§ **DIRECTIONS**
Return each line of the data below unchanged, please.

*** GIVEN DATA ***

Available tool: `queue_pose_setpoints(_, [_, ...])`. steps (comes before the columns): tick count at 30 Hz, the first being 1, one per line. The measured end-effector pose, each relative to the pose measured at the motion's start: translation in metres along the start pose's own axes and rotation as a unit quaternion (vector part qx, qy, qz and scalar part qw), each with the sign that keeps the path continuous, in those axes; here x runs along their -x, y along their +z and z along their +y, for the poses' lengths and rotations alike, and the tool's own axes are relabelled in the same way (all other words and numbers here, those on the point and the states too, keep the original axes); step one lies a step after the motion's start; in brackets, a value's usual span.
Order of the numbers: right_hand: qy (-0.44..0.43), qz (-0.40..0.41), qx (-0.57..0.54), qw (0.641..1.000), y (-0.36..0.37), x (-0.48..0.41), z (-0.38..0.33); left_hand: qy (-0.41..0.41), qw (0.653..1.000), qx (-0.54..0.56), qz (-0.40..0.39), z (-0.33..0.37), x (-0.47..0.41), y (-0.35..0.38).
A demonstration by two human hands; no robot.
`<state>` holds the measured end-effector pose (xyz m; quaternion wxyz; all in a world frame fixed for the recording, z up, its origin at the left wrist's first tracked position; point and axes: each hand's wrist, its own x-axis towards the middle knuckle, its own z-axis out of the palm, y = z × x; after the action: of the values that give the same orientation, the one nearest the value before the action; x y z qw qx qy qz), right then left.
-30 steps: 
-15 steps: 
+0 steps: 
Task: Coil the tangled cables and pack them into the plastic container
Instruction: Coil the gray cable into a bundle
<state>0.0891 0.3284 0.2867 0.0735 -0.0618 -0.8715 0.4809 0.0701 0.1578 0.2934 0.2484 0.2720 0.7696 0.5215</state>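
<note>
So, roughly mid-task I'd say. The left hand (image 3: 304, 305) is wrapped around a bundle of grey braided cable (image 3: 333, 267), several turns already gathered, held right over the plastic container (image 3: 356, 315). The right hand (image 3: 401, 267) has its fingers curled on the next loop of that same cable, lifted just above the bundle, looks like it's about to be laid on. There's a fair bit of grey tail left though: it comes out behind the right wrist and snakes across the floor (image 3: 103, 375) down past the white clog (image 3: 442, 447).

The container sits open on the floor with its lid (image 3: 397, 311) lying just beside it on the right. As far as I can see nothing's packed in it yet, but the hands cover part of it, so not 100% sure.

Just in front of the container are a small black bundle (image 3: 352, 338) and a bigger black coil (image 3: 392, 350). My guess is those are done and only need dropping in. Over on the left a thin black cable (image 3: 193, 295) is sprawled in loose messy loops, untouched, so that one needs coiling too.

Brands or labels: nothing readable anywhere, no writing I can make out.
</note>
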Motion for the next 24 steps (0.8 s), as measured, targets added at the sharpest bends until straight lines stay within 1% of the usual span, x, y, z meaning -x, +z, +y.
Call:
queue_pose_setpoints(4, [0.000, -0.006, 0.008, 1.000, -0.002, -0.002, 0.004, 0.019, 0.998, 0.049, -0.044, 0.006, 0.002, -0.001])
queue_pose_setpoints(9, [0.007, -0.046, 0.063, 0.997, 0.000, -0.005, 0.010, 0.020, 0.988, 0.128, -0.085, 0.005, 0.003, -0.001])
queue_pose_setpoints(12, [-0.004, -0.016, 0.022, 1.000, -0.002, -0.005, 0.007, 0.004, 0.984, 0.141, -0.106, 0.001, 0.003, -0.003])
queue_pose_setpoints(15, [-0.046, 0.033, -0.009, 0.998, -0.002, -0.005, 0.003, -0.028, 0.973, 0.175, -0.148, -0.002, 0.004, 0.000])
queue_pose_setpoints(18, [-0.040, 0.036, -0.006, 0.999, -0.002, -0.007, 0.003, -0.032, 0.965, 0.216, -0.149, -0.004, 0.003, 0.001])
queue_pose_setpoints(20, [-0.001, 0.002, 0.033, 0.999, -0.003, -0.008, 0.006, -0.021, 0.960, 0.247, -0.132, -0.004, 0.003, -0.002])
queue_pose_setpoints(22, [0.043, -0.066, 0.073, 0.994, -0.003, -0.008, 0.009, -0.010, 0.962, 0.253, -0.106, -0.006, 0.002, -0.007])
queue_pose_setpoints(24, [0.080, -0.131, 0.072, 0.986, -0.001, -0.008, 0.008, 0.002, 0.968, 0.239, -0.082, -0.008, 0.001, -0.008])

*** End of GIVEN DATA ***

§ **RESULT OF THIS TASK**
Available tool: `queue_pose_setpoints(_, [_, ...])`. steps (comes before the columns): tick count at 30 Hz, the first being 1, one per line. The measured end-effector pose, each relative to the pose measured at the motion's start: translation in metres along the start pose's own axes and rotation as a unit quaternion (vector part qx, qy, qz and scalar part qw), each with the sign that keeps the path continuous, in those axes; here x runs along their -x, y along their +z and z along their +y, for the poses' lengths and rotations alike, and the tool's own axes are relabelled in the same way (all other words and numbers here, those on the point and the states too, keep the original axes); step one lies a step after the motion's start; in brackets, a value's usual span.
Order of the numbers: right_hand: qy (-0.44..0.43), qz (-0.40..0.41), qx (-0.57..0.54), qw (0.641..1.000), y (-0.36..0.37), x (-0.48..0.41), z (-0.38..0.33); left_hand: qy (-0.41..0.41), qw (0.653..1.000), qx (-0.54..0.56), qz (-0.40..0.39), z (-0.33..0.37), x (-0.47..0.41), y (-0.35..0.38).
A demonstration by two human hands; no robot.
`<state>` holds the measured end-effector pose (xyz m; quaternion wxyz; all in a world frame fixed for the recording, z up, its origin at the left wrist's first tracked position; point and axes: each hand's wrist, its own x-axis towards the middle knuckle, its own z-axis out of the palm, y = z × x; after the action: of the values that give the same orientation, the one nearest the value before the action; x y z qw qx qy qz), right then left.
-30 steps: 
-15 steps: 
+0 steps: 
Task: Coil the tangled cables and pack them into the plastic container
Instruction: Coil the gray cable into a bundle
<state>0.0891 0.3284 0.2867 0.0735 -0.0618 -0.8715 0.4809 0.0701 0.1578 0.2934 0.2484 0.2720 0.7696 0.5215</state>
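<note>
So, roughly mid-task I'd say. The left hand (image 3: 304, 305) is wrapped around a bundle of grey braided cable (image 3: 333, 267), several turns already gathered, held right over the plastic container (image 3: 356, 315). The right hand (image 3: 401, 267) has its fingers curled on the next loop of that same cable, lifted just above the bundle, looks like it's about to be laid on. There's a fair bit of grey tail left though: it comes out behind the right wrist and snakes across the floor (image 3: 103, 375) down past the white clog (image 3: 442, 447).

The container sits open on the floor with its lid (image 3: 397, 311) lying just beside it on the right. As far as I can see nothing's packed in it yet, but the hands cover part of it, so not 100% sure.

Just in front of the container are a small black bundle (image 3: 352, 338) and a bigger black coil (image 3: 392, 350). My guess is those are done and only need dropping in. Over on the left a thin black cable (image 3: 193, 295) is sprawled in loose messy loops, untouched, so that one needs coiling too.

Brands or labels: nothing readable anywhere, no writing I can make out.
</note>
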Motion for the next 24 steps (0.8 s), as measured, targets added at the sharpest bends until straight lines stay within 1% of the usual span, x, y, z meaning -x, +z, +y.
Call:
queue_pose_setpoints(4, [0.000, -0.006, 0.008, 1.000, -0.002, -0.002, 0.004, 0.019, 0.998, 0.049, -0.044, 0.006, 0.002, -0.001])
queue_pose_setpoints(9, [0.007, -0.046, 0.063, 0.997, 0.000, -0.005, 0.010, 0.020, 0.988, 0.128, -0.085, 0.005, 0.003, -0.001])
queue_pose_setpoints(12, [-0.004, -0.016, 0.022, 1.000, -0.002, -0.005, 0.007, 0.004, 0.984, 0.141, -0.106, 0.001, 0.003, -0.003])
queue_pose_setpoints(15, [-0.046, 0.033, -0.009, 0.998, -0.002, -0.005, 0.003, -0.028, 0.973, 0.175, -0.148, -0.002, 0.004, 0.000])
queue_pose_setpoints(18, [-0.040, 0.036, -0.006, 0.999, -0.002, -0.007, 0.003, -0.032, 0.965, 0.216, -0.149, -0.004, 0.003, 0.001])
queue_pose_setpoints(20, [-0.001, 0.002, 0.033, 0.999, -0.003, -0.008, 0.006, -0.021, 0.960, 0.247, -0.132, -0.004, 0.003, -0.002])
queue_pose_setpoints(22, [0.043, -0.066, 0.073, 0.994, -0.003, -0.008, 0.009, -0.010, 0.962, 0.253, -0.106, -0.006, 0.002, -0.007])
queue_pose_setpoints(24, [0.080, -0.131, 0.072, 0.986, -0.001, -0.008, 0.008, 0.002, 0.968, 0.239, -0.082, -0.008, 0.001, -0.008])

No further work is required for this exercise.